1. What prediction model is being used? Is there a way the prediction problem was set up to take account of structure in the problem?
For example, in large scale images, looking at small patches is often a good way to get local information about things like edges. In handwriting recognition, making sure you can rotate the picture a bit and get the same prediction is important. Some of this can make for very cool stories if you can explain it clearly.
2. How sensitive are the models to the choice of methods you used? If the data were slightly different, would the results be similar to what you achieved?
1. Did you create this method in the hopes of others replicating it using different data sets?
2. As a measurement of success, what is the predictive accuracy that you (the scientist) achieved?
a) How much better is this than what has been done before?
b) What does that measure of accuracy mean in the real world?
c) How reliable is that accuracy over the different test-sets?
3. Will concept drift be a problem in the application? In other words, will the data that emerges over time be consistent with data used to develop the prediction model?
a) Have you (scientist) done anything to try and assess how much of a problem it might be?
b) Have you (scientist) done anything to mitigate its impact or account for how the results might be impacted?
Dr. Stephanie Mathisen of Sense About Science U.K. on “Algorithms and Decision-Making” at the House of Commons
By contrast, the point of machine learning is to predict well. Any attempt to produce a sensible or understandable model is a distinctly secondary consideration. If, for example, the post office takes a picture of a zip code that you scribbled on an envelope and wants to translate that image into letters and digits, it really doesn’t care how the grey-scale value of the 67th pixel affects the likelihood that you wrote a 2—it wants to get the correct character as often as possible. Facebook feels the same way about choosing which advertisements to show you (it wants the one you’re most likely to click on) and an automatic trader only wants to work out which stock will be most profitable. There are a huge range of tasks that are we-just-need-to-predict-well assignments, including many that you wouldn’t naturally think of (Google’s automatic translation is a good example, so is its Go-playing machine) and the methods of machine learning have been successful in completing them.
A side distinction is that while most statistical problems focus on predicting a numeric quantity (e.g. remaining years of a healthy life), the majority of machine learning involves predicting a category: “What letter is this?”, although “How much money will I make on this trade?” is often still relevant. To make these distinctions concrete: imagine the problem of a bank deciding whether to give someone a loan. The bank collects a lot of data on customers (income, age, savings, credit scores, payment history, number of dependents, preferred brand of yogurt—things that are likely to be helpful).
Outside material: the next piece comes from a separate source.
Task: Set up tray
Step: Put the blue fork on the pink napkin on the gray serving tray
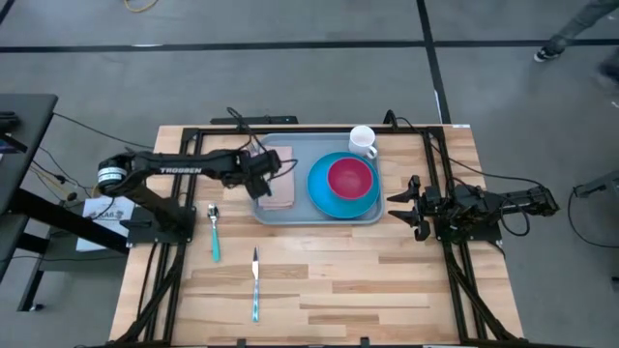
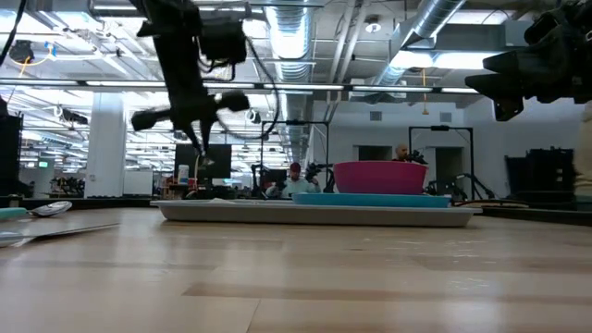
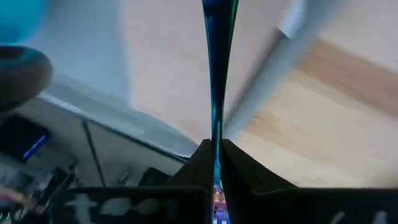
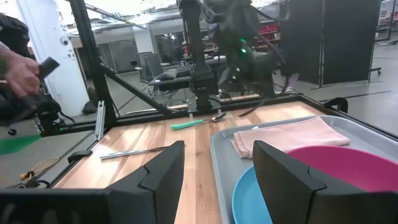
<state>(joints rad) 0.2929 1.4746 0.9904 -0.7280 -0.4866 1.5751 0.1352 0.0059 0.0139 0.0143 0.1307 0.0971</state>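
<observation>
The grey-blue tray (image 1: 290, 217) lies at the table's middle. It carries a folded pink napkin (image 1: 280, 193) on its left part and a blue plate (image 1: 324, 198) with a red bowl (image 1: 350, 177) on its right part. My left gripper (image 1: 259, 179) hovers over the napkin, shut on a thin teal-handled utensil (image 3: 217, 62). In the low view this utensil (image 2: 148, 118) lies level, well above the tray (image 2: 277, 213). My right gripper (image 1: 397, 207) waits open just right of the tray, above the table. My left gripper (image 3: 214, 155) pinches the utensil between its two shut fingers. The teal handle (image 3: 216, 134) runs on, edge-on, past the fingertips. The fingers come from above, and the utensil lies across them, about level, lifted clear of napkin and tray. Which end they hold cannot be told.
A white mug (image 1: 363, 140) stands just beyond the tray's far edge. A teal-handled spoon (image 1: 214, 237) lies left of the tray and a teal-handled knife (image 1: 255, 290) nearer the near edge. Bare wood stretches along the near side. People show in the room behind.
</observation>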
A traditional analysis would build several models and report: “Accounting for age and income, the size of the loan that a customer takes out without defaulting increases, on average, by $1,793 for every additional $1,000 of savings.” The $1,793 will often be accompanied by a confidence interval of $1,714 to $1,882.
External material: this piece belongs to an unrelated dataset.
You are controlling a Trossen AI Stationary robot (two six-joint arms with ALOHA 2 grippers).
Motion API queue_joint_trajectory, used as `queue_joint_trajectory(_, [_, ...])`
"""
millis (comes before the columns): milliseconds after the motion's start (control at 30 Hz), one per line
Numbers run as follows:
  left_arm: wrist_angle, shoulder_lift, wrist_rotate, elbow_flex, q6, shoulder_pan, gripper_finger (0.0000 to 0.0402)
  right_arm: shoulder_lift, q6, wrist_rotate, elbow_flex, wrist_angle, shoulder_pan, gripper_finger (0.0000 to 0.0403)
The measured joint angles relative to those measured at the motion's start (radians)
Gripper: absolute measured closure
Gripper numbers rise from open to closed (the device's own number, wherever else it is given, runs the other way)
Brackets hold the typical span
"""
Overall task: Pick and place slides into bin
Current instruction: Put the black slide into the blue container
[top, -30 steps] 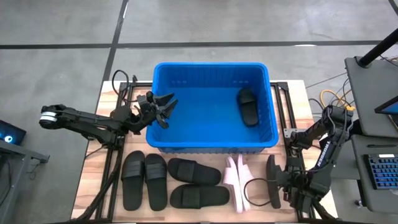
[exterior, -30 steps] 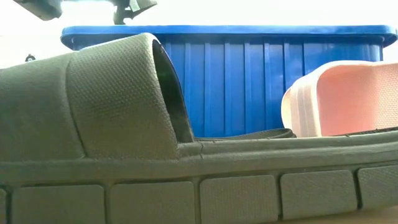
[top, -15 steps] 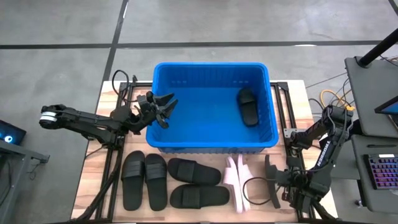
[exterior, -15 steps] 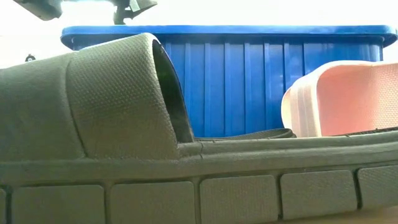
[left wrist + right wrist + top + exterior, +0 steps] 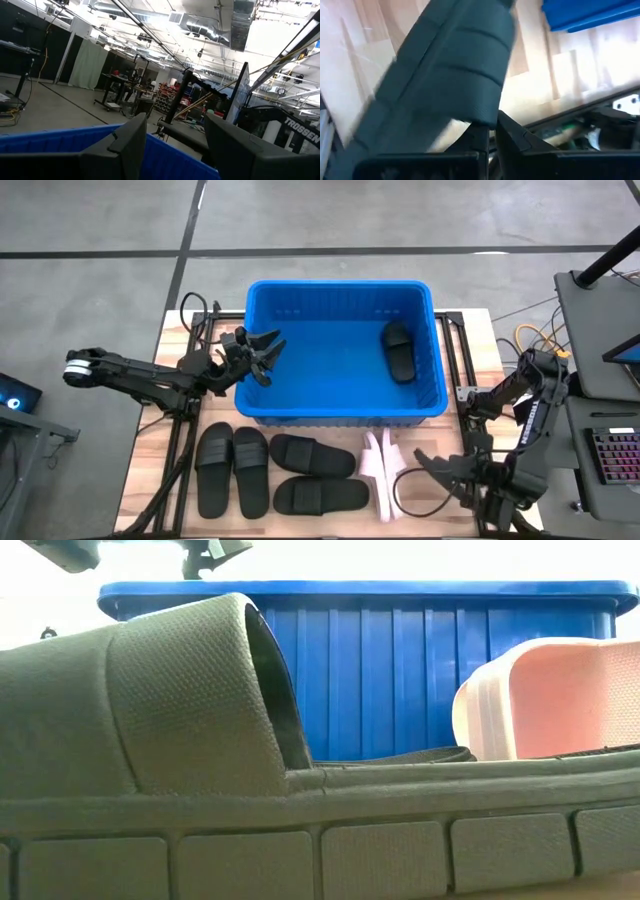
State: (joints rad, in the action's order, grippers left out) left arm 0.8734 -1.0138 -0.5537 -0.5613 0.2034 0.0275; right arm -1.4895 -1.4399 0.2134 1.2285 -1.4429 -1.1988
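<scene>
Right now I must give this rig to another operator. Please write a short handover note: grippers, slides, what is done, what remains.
Right gripper: shut on a black slide, lifted at the table's front right corner.
Left gripper: open, empty, over the blue bin's left rim.
Done: one black slide in the bin.
Left on the table in front of the bin: four black slides and the pink pair.
Next, probably: carry the held slide to the bin, then the rest.

Two dark, jointed arms (image 5: 140, 377) with black cabling; the right arm (image 5: 528, 405) carries white lettering.
</scene>
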Motion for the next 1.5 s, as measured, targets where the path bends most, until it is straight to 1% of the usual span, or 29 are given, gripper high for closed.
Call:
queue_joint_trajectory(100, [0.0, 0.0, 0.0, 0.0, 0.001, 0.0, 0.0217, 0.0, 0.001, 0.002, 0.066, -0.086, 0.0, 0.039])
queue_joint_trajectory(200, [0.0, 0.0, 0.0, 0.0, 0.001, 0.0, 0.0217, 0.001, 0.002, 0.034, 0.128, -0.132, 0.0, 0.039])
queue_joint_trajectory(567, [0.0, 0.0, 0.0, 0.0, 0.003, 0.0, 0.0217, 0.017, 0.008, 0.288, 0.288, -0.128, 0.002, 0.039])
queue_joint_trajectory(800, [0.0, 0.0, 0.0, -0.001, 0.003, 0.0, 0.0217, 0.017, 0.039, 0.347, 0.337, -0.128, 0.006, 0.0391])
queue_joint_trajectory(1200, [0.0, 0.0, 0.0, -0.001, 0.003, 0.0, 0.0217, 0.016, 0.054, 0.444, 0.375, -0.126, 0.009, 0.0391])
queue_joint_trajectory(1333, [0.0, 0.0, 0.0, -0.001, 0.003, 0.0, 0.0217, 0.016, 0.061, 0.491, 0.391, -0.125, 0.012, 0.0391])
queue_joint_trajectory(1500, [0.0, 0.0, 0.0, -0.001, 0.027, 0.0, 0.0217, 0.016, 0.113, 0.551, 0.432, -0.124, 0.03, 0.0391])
By contrast, machine learning gives you no such guidance; it simply takes all the data about a new customer and predicts what the loan will be. More frequently, machine learning will only predict whether the customer will default.
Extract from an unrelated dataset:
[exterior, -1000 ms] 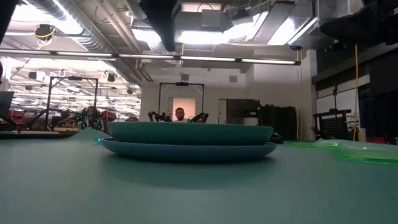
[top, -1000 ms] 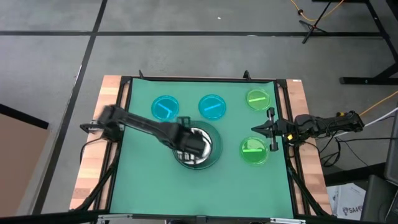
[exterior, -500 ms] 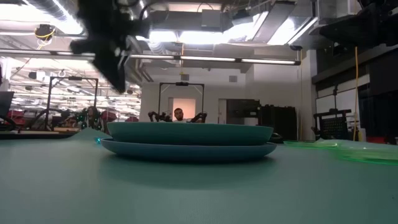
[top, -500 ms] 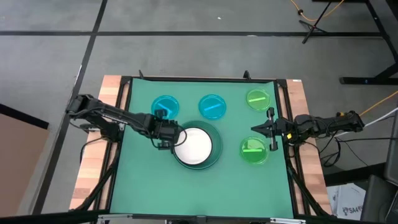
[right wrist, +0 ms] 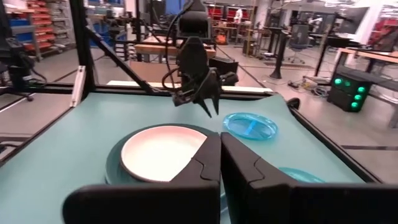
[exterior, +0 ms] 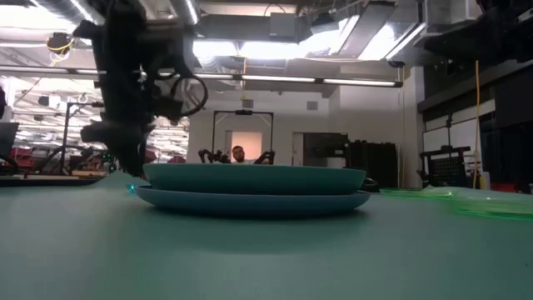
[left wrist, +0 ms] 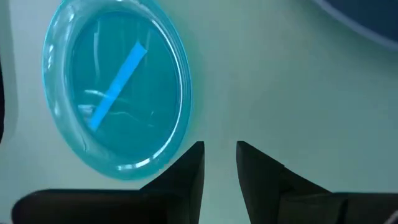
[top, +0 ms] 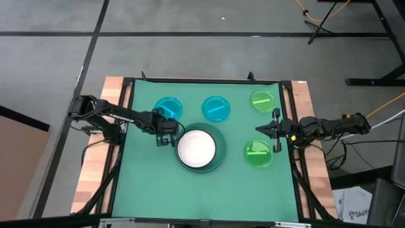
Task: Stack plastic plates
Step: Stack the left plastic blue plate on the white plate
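Note:
A stack (top: 197, 149) sits mid-table: the white plate (right wrist: 163, 152) lies on top, inside the dark green plate's rim (right wrist: 115, 165), with the blue plate (exterior: 250, 202) at the bottom. A black plate is hidden. Two small cyan plates (top: 168, 109) (top: 216, 108) lie flat at the far side. Two small green plates (top: 262, 101) (top: 258, 153) lie to the right. My left gripper (top: 166, 130) hovers open between the stack and the left cyan plate (left wrist: 115, 102), fingers pointing down. My right gripper (top: 266, 131) waits shut at the right edge.
The green mat (top: 145, 183) is bordered by a black frame and wooden table edges (top: 95, 164). Bare mat runs along the near side and to the left of the stack. A person shows in the room far behind the table (exterior: 240, 153).
My left gripper has drawn off the top of the stack toward the table's left and far side, and has come down beside the left cyan plate. The white plate, partly covered before, now shows whole on the stack. The plates have not shifted.

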You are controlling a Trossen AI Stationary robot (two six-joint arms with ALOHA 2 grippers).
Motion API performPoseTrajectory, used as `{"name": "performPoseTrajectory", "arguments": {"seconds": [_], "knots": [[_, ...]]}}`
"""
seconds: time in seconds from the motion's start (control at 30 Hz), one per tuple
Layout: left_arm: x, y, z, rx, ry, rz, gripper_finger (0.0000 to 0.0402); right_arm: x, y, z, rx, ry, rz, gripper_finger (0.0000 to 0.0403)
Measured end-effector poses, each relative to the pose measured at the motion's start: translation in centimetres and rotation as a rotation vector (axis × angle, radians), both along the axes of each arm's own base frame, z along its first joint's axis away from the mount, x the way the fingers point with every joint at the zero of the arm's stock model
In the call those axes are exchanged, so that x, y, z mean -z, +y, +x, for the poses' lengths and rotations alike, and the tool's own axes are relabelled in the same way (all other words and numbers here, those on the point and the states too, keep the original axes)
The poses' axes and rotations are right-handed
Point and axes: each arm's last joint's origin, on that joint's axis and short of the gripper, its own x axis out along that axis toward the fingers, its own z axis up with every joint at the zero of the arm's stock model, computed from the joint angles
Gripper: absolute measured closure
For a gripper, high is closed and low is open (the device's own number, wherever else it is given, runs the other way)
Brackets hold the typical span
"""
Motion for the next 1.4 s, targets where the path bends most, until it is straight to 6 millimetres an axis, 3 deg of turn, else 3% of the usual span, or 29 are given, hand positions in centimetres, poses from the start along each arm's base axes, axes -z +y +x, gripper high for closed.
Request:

Even this example, however, doesn’t really describe the shift to machine learning adequately. In many cases, categories are the only things that are relevant. For handwriting recognition, you take a picture of a character and ask “What character is this?” There are two things that are very different here. First, there is no number to predict, only whether it’s an a, b, c,… (or possibly 1, 2, 3,…). Second, the data is a digital image: think of the picture as being made up of a grid of little dots—the “data” that you get out of it is a long list of numbers telling you how dark each dot is. In this case, there is no understandable relationship between the value of a particular pixel and whether the character is a g.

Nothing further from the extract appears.